SBY Diminta Dukung Pengungkapan Tim Bunga dalam Kasus Poso
Senin, 21 Nov 2005 16:44 WIB
Jakarta - Kelompok terorganisir dengan sandi Tim Bunga diduga sebagai dalang kerusuhan di Poso, Sulawesi Tengah. Presiden Susilo Bambang Yudhoyono (SBY) diminta memberikan dukungan politik kepada Polri untuk mengungkap keberadaan tim tersebut.Desakan disampaikan Kepala Divisi data dan Riset Komisi untuk Orang Hilang dan Korban Tindak Kekerasan (Kontras) Haris Azhar dan Kepala Operasional Kontras Edwin Partogi dalam jumpa pers di kantor Kontras, Jalan Borobudur, Jakarta, Senin (21/11/2005).

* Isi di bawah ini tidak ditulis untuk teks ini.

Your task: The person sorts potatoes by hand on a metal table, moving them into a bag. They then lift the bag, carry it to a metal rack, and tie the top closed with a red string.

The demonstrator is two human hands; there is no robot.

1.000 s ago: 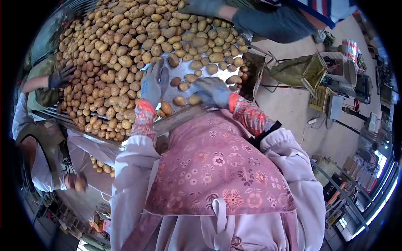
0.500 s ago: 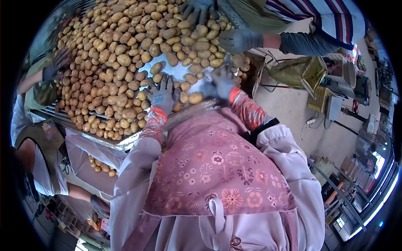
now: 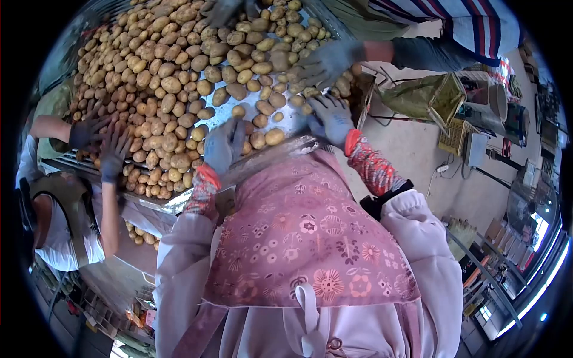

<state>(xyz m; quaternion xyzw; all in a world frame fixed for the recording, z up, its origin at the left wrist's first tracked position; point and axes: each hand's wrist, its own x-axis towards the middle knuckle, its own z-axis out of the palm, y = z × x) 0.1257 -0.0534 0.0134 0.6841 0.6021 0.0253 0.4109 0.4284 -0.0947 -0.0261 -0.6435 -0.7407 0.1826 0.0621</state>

Dalam catatan Kontras, aksi kekerasan di Poso memiliki karakter yang khas dengan pengetahuan dan keahlian tertentu dalam melakukan aksinya seperti penembakan misterius, peledakan bom dan pemenggalan.Kekerasan di tempat keramaian itu dilakukan di waktu tertentu termasuk untuk memicu momentum lokal ataupun nasional seperti bulan puasa, hari raya keagamaan, tahun baru, pergantian pasukan hingga pilkada. Kasus itu juga kerap dilakukan berdekatan dengan pos keamanan setempat."Konflik Poso mirip dengan operasi pembunuhan ninja di Banyuwangi 1998-1999, pembantaian dukun santet di Ciamis dan kasus penculikan Kopassus 1997-1998," kata Haris.